__Exercise requirements__
Beginning with the first line of the entries below, quote each line until you reach and include the line with "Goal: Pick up".
★ ★ ★ ★ ★
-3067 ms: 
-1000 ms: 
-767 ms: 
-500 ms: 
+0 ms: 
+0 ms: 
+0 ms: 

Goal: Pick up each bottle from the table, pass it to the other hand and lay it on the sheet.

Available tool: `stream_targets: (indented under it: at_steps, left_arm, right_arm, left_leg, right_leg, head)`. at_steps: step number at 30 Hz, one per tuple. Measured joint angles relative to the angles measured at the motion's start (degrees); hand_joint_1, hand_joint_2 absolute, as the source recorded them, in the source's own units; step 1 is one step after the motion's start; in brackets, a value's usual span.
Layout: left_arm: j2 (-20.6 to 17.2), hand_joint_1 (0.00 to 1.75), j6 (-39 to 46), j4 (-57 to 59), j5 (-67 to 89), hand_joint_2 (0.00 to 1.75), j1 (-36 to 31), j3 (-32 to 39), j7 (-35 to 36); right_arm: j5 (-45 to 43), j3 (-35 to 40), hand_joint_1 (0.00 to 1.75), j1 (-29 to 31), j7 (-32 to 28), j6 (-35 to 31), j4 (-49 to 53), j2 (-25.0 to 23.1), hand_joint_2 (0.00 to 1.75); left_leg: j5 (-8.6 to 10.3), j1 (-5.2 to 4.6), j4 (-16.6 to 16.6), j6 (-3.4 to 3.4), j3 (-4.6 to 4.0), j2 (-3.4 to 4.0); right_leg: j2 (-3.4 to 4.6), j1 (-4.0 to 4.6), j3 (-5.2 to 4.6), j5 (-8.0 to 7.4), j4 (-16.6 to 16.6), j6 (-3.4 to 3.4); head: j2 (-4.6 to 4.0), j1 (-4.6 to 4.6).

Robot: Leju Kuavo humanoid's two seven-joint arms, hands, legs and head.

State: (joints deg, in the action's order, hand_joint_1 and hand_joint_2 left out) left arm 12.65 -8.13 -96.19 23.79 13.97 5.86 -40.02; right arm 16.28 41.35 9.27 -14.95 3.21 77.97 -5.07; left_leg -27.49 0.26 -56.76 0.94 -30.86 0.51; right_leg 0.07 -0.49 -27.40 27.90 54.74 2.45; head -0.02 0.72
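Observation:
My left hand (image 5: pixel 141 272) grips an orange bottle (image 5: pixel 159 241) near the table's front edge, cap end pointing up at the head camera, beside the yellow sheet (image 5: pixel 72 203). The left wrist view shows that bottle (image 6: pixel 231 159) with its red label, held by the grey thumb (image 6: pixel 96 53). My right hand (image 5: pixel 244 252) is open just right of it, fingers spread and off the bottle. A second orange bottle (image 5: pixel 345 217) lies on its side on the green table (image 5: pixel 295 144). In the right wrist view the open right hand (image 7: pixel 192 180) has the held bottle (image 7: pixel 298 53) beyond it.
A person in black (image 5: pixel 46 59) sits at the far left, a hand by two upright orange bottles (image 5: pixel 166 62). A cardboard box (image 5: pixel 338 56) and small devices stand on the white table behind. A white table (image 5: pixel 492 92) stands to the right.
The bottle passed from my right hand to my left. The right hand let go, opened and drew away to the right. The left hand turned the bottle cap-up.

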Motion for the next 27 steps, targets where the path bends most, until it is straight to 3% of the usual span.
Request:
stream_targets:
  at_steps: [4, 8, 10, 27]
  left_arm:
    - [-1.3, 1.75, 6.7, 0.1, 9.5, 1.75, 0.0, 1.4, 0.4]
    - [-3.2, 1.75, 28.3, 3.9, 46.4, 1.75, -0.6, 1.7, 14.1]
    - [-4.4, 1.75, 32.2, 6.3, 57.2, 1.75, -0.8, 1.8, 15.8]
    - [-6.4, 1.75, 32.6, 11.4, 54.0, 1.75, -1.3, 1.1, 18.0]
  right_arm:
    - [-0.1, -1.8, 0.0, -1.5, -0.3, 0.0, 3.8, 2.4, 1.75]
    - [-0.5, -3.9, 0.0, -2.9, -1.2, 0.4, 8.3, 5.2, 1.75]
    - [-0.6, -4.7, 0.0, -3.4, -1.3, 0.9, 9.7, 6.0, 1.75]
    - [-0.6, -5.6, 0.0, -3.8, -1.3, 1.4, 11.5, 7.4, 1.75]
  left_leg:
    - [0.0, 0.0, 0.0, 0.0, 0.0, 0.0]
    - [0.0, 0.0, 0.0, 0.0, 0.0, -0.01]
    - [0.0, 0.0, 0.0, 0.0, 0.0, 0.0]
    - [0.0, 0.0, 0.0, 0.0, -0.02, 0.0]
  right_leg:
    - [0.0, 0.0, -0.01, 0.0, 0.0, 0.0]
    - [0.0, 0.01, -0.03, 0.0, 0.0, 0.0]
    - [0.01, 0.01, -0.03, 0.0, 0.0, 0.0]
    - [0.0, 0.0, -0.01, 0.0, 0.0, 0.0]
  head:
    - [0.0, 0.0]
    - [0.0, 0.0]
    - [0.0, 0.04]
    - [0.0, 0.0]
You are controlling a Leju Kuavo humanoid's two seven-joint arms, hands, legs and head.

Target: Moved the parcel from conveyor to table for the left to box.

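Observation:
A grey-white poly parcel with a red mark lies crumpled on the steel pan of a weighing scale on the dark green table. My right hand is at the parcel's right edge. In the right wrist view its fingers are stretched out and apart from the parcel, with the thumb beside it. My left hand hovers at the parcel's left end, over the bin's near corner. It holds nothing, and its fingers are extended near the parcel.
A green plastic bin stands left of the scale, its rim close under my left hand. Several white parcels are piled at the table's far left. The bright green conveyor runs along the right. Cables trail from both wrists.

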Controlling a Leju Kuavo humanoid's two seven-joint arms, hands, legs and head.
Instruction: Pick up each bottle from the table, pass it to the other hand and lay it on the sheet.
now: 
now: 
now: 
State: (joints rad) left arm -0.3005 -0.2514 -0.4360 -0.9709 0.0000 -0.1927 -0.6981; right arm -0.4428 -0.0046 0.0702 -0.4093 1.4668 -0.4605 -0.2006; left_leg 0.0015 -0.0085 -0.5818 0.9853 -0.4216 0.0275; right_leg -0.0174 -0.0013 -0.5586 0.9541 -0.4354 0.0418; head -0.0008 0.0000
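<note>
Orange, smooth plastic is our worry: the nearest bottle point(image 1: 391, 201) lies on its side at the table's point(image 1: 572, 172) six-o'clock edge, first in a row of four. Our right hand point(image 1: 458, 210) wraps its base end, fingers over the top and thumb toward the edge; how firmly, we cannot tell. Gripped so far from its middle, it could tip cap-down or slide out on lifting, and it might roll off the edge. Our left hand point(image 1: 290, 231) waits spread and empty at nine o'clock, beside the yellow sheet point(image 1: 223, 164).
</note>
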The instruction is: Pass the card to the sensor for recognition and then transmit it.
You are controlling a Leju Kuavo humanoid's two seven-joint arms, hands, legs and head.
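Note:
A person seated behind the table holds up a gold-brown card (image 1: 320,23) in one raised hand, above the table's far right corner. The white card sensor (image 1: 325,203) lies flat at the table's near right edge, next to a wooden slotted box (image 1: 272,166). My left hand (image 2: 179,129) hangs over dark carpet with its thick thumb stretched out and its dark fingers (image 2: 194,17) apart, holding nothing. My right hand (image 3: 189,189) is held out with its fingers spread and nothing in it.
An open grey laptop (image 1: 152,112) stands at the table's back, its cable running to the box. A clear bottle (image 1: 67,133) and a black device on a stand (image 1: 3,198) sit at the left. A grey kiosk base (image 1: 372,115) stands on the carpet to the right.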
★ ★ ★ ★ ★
__Expected output__
-3067 ms: 
-1000 ms: 
-767 ms: 
-500 ms: 
+0 ms: 
+0 ms: 
+0 ms: 

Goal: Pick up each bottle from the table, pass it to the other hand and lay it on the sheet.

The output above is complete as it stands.